▶ Exercise objective
All lines from the entries below that contain the string "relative" should be copied out.

Data shown Block Start

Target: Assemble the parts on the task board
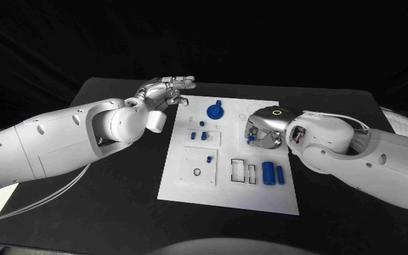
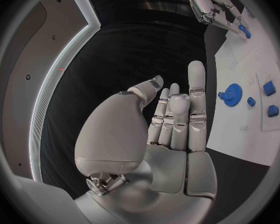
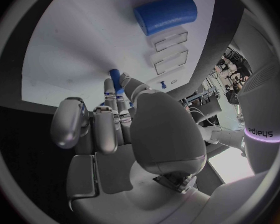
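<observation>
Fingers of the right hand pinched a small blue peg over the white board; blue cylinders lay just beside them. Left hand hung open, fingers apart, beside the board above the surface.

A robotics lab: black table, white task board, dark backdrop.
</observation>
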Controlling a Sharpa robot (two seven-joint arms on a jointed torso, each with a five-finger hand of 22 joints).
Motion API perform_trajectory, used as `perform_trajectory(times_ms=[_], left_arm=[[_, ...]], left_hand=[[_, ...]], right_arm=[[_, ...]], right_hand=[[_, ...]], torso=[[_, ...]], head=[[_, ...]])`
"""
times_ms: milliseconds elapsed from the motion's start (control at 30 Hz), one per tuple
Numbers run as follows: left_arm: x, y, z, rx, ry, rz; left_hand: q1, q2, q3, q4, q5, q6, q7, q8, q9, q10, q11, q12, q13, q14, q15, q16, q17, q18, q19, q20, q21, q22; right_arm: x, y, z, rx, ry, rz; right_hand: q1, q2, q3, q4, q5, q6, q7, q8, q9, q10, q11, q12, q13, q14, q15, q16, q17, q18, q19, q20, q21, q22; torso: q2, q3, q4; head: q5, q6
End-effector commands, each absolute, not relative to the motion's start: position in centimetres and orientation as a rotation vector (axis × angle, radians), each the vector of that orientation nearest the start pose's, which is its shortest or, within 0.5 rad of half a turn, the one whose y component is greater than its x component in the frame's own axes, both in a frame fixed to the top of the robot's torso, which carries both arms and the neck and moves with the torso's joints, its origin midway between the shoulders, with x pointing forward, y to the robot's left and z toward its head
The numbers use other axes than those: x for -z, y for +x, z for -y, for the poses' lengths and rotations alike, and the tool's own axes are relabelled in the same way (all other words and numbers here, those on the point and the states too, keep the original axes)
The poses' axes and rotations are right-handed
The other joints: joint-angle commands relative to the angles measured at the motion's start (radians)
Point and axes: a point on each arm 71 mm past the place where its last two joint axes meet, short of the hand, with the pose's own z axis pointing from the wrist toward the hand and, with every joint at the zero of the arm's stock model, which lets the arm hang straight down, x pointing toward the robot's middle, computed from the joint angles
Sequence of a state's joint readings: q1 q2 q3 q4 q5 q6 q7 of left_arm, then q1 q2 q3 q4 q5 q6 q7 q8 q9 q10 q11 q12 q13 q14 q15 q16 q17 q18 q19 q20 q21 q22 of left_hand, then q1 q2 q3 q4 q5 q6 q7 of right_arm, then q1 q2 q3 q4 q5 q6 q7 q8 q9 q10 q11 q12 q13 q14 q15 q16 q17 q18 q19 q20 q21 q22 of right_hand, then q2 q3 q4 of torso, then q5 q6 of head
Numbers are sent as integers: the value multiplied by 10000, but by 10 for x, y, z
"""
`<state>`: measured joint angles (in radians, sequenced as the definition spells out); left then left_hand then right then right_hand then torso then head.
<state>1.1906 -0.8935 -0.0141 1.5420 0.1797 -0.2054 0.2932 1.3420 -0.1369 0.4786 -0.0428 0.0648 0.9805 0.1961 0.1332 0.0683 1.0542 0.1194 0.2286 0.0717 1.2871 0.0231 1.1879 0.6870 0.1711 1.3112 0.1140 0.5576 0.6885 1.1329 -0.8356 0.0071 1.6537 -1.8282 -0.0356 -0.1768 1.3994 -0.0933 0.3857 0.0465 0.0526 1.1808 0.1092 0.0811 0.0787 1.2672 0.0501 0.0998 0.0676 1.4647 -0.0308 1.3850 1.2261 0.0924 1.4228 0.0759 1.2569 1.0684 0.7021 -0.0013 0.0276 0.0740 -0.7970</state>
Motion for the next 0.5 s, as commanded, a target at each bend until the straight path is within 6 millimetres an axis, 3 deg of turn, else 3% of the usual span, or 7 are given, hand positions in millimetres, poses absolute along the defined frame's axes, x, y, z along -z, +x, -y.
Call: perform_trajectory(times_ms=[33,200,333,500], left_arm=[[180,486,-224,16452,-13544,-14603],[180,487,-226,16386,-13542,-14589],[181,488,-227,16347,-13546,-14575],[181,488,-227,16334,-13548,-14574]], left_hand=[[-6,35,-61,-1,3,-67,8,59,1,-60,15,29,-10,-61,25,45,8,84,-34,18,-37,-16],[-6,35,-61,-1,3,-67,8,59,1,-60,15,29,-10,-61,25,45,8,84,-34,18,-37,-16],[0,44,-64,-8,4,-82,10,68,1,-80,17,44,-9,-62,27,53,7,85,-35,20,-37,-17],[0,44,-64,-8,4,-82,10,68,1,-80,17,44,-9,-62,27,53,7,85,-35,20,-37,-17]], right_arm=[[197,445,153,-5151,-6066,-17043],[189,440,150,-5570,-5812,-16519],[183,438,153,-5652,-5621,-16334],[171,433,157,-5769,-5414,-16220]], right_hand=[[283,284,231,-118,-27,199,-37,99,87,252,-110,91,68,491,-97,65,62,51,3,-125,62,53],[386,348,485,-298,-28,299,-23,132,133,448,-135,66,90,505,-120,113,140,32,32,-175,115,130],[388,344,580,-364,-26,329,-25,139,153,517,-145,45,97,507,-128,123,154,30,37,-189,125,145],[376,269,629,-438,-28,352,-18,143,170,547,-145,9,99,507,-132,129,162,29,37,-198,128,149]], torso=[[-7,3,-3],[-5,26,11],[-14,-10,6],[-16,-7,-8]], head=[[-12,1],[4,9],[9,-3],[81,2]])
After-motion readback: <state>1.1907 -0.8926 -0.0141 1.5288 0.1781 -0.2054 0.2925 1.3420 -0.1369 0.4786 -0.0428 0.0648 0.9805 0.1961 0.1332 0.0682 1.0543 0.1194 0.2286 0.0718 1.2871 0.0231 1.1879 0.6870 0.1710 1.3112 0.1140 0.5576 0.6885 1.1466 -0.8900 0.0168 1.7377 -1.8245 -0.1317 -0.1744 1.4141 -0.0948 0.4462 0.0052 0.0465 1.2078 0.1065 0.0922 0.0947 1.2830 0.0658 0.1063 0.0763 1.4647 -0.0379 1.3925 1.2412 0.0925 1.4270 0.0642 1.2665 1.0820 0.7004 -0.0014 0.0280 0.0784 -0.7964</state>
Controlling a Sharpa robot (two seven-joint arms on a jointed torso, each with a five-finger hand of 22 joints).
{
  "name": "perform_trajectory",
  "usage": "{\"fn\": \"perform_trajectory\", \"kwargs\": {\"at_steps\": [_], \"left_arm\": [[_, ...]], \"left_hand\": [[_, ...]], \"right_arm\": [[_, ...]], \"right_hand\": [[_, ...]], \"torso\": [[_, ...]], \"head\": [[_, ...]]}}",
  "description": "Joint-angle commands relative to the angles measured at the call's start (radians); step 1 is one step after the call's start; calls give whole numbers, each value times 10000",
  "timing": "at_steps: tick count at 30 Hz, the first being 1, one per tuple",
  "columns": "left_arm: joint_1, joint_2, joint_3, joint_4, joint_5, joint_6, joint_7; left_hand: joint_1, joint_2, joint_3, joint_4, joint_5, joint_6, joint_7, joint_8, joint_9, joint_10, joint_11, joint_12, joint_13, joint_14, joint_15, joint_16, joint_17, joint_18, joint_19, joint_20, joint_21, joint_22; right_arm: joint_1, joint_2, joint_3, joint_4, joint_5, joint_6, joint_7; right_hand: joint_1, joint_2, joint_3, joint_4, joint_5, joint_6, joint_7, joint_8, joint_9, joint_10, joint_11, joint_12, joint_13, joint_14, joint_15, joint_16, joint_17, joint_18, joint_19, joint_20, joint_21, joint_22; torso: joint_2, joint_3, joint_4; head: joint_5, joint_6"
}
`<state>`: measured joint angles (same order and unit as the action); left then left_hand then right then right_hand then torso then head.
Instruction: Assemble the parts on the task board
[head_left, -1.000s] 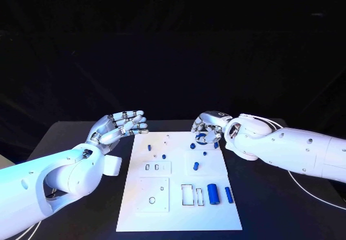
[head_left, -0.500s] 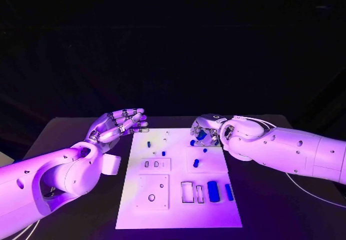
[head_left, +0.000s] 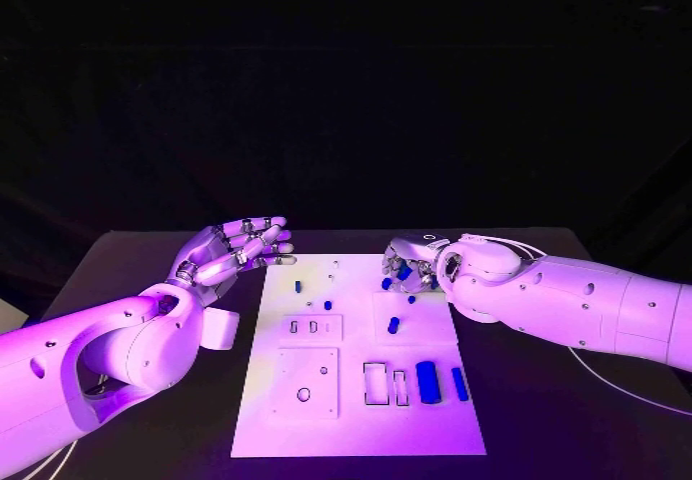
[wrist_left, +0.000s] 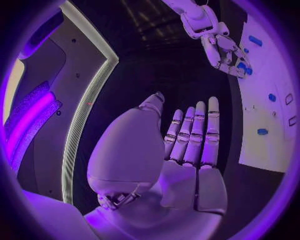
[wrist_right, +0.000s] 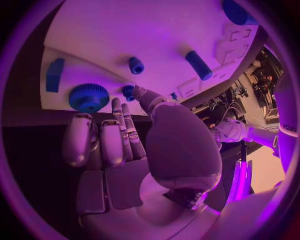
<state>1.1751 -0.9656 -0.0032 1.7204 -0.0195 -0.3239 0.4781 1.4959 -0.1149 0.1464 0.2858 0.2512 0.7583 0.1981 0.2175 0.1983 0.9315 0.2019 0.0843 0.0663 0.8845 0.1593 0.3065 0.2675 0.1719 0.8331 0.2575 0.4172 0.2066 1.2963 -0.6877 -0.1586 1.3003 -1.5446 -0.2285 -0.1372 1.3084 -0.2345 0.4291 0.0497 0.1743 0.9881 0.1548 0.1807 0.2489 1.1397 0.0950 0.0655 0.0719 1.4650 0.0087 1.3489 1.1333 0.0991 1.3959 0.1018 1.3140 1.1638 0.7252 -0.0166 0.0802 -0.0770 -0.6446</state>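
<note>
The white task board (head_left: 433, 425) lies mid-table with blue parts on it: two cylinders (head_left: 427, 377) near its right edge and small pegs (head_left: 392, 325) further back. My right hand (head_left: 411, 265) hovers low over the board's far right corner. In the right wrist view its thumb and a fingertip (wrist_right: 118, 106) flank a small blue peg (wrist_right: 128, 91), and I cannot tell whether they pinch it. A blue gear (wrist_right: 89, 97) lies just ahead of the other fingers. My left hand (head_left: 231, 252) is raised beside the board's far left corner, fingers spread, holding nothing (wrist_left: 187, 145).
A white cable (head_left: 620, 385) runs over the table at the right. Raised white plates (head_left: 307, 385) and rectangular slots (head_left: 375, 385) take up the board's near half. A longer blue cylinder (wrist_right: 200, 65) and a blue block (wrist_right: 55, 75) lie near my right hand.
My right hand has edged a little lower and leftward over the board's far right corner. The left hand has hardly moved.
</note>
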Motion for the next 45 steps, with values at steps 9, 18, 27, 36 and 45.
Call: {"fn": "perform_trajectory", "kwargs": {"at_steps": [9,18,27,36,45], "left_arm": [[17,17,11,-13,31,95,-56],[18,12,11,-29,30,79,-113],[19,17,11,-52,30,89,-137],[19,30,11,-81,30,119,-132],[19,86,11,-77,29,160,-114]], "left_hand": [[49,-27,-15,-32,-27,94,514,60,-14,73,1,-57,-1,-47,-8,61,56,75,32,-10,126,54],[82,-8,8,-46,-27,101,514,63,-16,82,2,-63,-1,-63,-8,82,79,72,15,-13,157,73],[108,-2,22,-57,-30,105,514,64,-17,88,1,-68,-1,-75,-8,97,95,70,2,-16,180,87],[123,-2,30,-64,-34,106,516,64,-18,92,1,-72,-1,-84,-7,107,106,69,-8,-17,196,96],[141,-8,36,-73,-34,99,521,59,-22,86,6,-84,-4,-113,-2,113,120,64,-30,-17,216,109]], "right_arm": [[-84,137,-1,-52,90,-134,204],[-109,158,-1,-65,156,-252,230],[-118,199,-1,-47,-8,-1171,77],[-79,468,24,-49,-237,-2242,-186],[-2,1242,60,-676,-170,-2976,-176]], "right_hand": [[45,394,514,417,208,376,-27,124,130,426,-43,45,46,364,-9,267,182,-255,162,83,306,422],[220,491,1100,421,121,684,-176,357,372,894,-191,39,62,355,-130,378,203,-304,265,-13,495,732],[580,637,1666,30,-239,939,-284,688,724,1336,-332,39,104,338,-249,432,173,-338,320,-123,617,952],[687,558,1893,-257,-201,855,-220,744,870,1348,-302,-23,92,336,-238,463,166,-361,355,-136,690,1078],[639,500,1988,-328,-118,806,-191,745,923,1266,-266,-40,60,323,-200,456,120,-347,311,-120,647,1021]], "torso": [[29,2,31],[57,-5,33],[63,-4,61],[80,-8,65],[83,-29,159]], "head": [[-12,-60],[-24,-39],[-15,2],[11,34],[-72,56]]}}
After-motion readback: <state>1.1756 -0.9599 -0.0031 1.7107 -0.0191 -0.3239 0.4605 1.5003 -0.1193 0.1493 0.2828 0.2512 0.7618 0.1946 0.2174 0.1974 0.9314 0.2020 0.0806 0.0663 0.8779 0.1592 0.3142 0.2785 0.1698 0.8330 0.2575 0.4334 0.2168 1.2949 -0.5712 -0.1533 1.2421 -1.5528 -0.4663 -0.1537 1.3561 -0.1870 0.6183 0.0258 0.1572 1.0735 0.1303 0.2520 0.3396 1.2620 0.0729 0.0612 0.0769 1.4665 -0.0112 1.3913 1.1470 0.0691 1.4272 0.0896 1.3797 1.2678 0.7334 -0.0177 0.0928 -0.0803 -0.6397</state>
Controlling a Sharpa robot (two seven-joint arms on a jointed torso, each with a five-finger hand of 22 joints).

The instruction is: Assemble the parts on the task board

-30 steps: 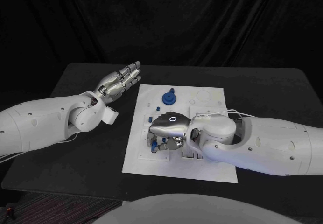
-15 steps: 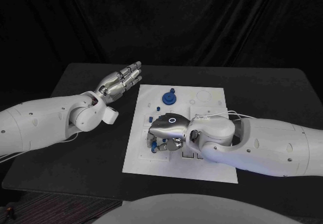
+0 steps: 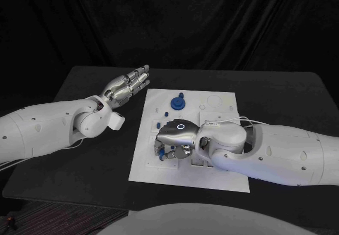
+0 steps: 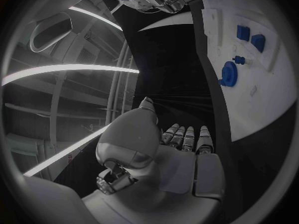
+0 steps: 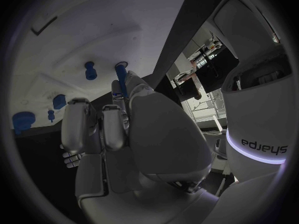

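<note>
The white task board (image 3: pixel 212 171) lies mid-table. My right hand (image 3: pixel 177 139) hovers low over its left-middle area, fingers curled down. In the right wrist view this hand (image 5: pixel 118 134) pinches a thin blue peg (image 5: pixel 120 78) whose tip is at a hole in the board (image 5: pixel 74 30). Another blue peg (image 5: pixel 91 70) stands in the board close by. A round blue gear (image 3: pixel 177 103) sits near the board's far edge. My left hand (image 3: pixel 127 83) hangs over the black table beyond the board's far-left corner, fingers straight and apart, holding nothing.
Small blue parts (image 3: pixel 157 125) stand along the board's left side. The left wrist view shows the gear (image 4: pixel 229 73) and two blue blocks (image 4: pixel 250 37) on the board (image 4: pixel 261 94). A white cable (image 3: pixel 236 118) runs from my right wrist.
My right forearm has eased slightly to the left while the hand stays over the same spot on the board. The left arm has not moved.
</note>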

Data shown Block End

▶ Solution for this exercise
End-effector commands, each absolute, not relative to the motion's start: position in centimetres and orientation as a rotation vector (axis × angle, radians), each the vector of that orientation nearest the start pose's, which is its shortest or, within 0.5 rad of half a turn, the one whose y component is greater than its x component in the frame's own axes, both in a frame fixed to the top of the robot's torso, which carries both arms and the neck and moves with the torso's joints, its origin midway between the shoulders, with x pointing forward, y to the robot's left and z toward its head
The other joints: joint-angle commands relative to the angles measured at the motion's start (radians)
  "description": "Joint-angle commands relative to the angles measured at the call's start (radians); step 1 is one step after the call's start; calls give whole numbers, each value times 10000",

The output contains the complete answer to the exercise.